= Anthony Cheshire =

Australian scientist and public servant

Anthony Cheshire is a scientist and academic living and working in South Australia. Over his professional career he has served as the Head, Department of Botany in the University of Adelaide (1994-1998), as the Chief Scientist of SARDI (South Australian Research and Development Institute) Aquatic Sciences division (2000-2004) and as Director Research and Development of SARDI (2005). Over the course of his career his scientific research has focussed on understanding and measuring human impacts on the natural environment with a particular focus on the development of methods to assess the health and anthropogenic impacts in coastal marine environments.

Earlier in his career Anthony Cheshire worked as a research scientist at the Australian Institute of Marine Science (AIMS 1986-1989) and as an Academic in the Department of Botany at the University of Adelaide (1989-2000). In more recent years he has moved into the private sector although he has held numerous Adjunct, Affiliate and Advisory roles with South Australian Universities and Government Departments (including Adjunct and Affiliate appointments as Professor with both the Flinders University of South Australia and with the University of Adelaide).

His research work has spanned a number of key areas and initiatives including the ecology and ecophysiology of temperate and tropical macro-algae, the ecophysiology of tropical corals and sponges and the impact of aquaculture on coastal systems with a significant focus on the development of the state's Southern bluefin tuna seacage aquaculture sector. He has also participated in various scientific expeditions one of which resulted in the discovery of 8 new species of jellyfish collected from the Great Australian Bight (including the eponymous Amphinema cheshirei which was named after Anthony Cheshire who led a research expedition to the Nuyts archipelago in 2002).

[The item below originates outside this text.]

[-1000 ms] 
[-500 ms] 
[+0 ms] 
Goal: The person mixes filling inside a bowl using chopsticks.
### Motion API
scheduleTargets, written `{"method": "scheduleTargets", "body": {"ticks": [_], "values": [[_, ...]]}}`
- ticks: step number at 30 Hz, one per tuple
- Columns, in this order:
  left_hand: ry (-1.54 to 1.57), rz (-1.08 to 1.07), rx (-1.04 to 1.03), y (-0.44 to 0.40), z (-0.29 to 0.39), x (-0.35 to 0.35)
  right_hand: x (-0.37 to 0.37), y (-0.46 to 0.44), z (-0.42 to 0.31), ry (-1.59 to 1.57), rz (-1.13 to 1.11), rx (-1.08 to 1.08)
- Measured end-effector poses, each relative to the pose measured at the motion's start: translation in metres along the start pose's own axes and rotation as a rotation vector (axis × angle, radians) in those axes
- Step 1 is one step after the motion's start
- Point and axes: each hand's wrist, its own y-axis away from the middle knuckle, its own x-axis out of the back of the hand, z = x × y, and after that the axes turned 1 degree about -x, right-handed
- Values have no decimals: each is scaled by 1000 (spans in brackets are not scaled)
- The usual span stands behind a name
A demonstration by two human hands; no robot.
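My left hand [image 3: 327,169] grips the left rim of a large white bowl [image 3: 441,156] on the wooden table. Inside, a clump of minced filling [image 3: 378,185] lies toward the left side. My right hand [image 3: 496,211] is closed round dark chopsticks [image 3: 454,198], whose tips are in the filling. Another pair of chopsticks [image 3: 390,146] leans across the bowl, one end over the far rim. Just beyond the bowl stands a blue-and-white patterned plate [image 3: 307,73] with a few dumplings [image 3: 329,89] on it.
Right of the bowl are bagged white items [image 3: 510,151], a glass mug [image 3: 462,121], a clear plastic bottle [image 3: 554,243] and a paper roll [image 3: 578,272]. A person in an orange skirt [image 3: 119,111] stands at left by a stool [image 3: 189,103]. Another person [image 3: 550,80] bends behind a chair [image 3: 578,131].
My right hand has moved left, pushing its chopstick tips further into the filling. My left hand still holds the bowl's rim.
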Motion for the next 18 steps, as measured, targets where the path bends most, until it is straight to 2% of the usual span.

In 2009 Anthony Cheshire led an international team of coastal scientists in a project that developed methods to assess marine litter (marine debris) in both coastal and open ocean environments. This work, funded by the United Nations Environment Programme (UNEP) in collaboration with the International Oceanographic Commission (IOC), has been published and forms the backbone of many national and trans-national marine debris survey programs.

== Ecology and ecophysiology of marine macro-algae ==
Cheshire and his students worked across a range of macro-algal systems including studies on the southern bull-kelp (Durvillaea potatorum) as well as numerous studies on the production ecology of kelp and fucoid dominated systems in South Australia. This work involved the development of novel technologies for quantifying the in-situ photosynthetic rates by macro-algal including both mixed-fucoid and turf algal communities. In addition the work involved assessing anthropogenic impacts on coastal macro-algal communities from impacts such as beach sand replenishment dredging and degraded coastal water quality.

In more recent years Cheshire has focussed on the improved utilisation of macro-algal resources including the challenges in developing a macro-algal industry in Australia.

== Southern bluefin tuna research ==
A substantial proportion of Cheshire's research work focused on the environmental impacts of tuna farming in Spencer Gulf. Subjects included early investigations of the environmental effect of tuna seacages, measurement and modeling of nitrogen loads, sediment geochemistry, developing a methodology for assessing seabed impacts, nutrient influence on the seabed, waste mitigation, oxygen availability in sea cages, net fouling communities and synthetic anti-fouling treatments, and regional monitoring systems. He also researched means of lowering the cost of environment assessments for the tuna aquaculture sector and helped improve net designs to allow Great white sharks that enter sea-cages by leaping or biting their way in to be released without harm.